SSLError on all S3 Calls
190 views
Skip to first unread message
Matt
Dec 28, 2014, 11:19:05 AM12/28/14
to boto-...@googlegroups.com
I am suddenly having trouble retrieving buckets from S3:
conn = boto.s3.connect_to_region('us-west-2',
aws_access_key_id=access_key,
aws_secret_access_key=secret_key)
bucket = conn.get_bucket('my_bucket')Throws:
SSLError Traceback (most recent call last)
<ipython-input-4-06202f81022b> in <module>()
----> 1 bucket = conn.get_bucket('my_bucket')

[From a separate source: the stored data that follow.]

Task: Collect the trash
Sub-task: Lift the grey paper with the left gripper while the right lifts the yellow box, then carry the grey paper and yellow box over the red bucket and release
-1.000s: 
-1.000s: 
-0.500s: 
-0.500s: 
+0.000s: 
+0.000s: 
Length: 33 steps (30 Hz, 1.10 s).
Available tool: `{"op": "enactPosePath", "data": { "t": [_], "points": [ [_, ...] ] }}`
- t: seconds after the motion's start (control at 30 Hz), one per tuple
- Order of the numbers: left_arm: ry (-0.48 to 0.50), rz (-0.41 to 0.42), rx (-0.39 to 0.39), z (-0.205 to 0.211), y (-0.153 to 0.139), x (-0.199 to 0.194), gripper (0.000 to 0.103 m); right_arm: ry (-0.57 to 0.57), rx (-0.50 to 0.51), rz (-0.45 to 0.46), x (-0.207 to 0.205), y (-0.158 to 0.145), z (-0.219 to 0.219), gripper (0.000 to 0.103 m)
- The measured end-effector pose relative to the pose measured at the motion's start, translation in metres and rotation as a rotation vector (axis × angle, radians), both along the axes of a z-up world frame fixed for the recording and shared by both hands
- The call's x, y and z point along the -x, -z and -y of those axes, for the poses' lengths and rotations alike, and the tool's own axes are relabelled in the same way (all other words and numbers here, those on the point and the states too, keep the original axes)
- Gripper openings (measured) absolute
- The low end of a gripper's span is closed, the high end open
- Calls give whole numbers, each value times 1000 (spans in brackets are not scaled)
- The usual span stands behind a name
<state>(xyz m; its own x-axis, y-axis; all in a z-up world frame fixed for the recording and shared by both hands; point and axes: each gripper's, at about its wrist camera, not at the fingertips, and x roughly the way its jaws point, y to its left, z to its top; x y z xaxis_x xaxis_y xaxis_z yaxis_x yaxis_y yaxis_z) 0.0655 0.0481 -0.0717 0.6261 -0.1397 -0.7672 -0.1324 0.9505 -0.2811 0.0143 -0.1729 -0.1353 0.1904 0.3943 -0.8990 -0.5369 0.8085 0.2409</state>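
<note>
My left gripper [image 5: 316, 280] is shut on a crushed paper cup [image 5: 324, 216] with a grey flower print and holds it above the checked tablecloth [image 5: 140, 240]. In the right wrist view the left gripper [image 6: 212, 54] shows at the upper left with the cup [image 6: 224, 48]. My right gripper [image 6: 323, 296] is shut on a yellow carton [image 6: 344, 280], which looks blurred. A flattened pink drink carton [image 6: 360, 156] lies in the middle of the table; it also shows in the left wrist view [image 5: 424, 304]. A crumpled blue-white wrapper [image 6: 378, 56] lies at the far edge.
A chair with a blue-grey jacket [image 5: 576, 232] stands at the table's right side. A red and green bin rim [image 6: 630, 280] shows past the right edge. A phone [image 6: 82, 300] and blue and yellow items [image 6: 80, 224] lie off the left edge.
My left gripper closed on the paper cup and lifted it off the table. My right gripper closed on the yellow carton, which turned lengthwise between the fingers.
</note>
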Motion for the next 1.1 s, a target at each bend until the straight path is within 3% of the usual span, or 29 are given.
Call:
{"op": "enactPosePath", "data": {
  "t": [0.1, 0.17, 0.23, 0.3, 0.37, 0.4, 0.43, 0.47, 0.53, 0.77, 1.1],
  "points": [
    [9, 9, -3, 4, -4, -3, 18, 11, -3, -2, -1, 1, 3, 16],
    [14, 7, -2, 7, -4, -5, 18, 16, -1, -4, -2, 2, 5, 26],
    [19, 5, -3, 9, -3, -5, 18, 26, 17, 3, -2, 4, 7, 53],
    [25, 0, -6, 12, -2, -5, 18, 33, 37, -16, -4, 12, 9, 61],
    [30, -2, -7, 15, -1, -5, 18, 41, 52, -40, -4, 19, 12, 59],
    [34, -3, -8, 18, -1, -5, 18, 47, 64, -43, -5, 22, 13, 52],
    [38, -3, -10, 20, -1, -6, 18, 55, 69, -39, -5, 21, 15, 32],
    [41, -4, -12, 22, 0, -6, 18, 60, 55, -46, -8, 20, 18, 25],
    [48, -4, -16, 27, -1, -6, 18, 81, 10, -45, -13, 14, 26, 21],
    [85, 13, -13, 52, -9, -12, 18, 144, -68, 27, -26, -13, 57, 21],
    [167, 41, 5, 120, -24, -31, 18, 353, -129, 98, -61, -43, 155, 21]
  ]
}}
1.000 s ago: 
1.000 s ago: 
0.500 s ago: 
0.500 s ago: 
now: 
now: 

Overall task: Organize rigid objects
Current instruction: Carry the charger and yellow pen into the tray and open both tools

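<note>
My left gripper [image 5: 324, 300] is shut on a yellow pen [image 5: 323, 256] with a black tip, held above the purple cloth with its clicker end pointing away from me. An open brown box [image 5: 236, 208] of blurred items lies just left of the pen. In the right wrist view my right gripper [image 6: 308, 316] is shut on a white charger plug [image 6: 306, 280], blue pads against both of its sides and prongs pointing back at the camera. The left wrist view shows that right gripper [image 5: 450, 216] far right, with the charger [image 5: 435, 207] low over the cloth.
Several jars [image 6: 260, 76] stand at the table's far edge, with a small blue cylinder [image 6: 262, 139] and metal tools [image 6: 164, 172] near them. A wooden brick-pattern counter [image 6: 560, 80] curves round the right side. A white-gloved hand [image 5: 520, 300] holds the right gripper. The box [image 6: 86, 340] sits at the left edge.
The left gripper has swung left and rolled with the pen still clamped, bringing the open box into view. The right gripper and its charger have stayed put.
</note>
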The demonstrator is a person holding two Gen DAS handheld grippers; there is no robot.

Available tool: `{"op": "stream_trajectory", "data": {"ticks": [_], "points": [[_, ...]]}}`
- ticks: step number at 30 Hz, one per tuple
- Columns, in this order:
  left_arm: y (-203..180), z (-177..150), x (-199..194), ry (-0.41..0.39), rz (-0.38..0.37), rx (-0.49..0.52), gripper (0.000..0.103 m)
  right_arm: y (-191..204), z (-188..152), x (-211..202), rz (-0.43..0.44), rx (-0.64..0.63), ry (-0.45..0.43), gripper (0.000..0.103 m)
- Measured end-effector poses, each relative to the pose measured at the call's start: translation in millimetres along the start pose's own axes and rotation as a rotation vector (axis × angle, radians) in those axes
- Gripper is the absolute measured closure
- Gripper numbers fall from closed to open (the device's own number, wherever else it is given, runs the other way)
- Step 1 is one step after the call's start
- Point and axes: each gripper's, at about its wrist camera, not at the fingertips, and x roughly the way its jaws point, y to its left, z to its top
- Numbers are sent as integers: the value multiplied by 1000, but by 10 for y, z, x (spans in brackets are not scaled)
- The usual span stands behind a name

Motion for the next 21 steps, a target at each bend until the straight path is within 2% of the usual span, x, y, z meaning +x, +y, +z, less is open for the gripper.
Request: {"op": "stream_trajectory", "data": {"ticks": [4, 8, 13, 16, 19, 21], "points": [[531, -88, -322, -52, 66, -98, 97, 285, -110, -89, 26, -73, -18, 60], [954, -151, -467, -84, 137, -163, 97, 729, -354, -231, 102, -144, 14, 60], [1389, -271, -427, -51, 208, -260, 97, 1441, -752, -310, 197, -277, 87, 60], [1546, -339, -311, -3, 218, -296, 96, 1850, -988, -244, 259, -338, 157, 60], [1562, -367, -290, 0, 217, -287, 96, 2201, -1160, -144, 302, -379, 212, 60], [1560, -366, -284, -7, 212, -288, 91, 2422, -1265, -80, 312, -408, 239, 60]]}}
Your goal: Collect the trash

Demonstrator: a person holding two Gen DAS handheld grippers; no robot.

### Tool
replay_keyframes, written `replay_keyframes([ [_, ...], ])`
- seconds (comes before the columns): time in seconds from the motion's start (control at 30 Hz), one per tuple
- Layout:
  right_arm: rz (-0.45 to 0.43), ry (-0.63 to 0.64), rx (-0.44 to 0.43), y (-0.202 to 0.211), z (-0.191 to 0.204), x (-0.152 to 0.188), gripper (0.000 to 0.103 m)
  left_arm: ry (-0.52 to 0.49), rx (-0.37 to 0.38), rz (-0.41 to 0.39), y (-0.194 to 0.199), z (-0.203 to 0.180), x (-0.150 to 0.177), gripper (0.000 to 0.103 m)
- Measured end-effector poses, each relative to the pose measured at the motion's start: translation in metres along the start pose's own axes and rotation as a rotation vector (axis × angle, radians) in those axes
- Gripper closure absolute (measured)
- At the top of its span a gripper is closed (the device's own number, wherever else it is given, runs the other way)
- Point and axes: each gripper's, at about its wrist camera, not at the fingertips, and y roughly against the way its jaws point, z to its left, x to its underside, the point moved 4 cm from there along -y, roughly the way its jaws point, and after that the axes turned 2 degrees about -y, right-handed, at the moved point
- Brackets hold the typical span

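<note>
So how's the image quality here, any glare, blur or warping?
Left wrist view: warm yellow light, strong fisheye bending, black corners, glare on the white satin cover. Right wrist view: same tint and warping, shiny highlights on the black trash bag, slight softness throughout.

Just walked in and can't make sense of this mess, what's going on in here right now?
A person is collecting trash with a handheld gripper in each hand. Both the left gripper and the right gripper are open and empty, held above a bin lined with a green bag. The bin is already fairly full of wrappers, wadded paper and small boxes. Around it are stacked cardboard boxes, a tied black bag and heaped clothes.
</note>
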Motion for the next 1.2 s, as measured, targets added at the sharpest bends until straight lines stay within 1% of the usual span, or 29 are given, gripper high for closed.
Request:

/Users/Matt/Desktop/test/lib/python2.7/site-packages/boto/s3/connection.pyc in get_bucket(self, bucket_name, validate, headers)
500 """
501 if validate:
--> 502 return self.head_bucket(bucket_name, headers=headers)
503 else:
504 return self.bucket_class(self, bucket_name)
/Users/Matt/Desktop/test/lib/python2.7/site-packages/boto/s3/connection.pyc in head_bucket(self, bucket_name, headers)
519 :returns: A <Bucket> object
520 """
--> 521 response = self.make_request('HEAD', bucket_name, headers=headers)
522 body = response.read()
523 if response.status == 200:
/Users/Matt/Desktop/test/lib/python2.7/site-packages/boto/s3/connection.pyc in make_request(self, method, bucket, key, headers, data, query_args, sender, override_num_retries, retry_handler)
662 data, host, auth_path, sender,
663 override_num_retries=override_num_retries,
--> 664 retry_handler=retry_handler
665 )
/Users/Matt/Desktop/test/lib/python2.7/site-packages/boto/connection.pyc in make_request(self, method, path, headers, data, host, auth_path, sender, override_num_retries, params, retry_handler)
1066 params, headers, data, host)
1067 return self._mexe(http_request, sender, override_num_retries,
-> 1068 retry_handler=retry_handler)
1069
1070 def close(self):
/Users/Matt/Desktop/test/lib/python2.7/site-packages/boto/connection.pyc in _mexe(self, request, sender, override_num_retries, retry_handler)
940 else:
941 connection.request(request.method, request.path,
--> 942 request.body, request.headers)
943 response = connection.getresponse()
944 boto.log.debug('Response headers: %s' % response.getheaders())
/Users/Matt/anaconda/lib/python2.7/httplib.pyc in request(self, method, url, body, headers)
999 def request(self, method, url, body=None, headers={}):
1000 """Send a complete request to the server."""
-> 1001 self._send_request(method, url, body, headers)
1002
1003 def _set_content_length(self, body):
/Users/Matt/anaconda/lib/python2.7/httplib.pyc in _send_request(self, method, url, body, headers)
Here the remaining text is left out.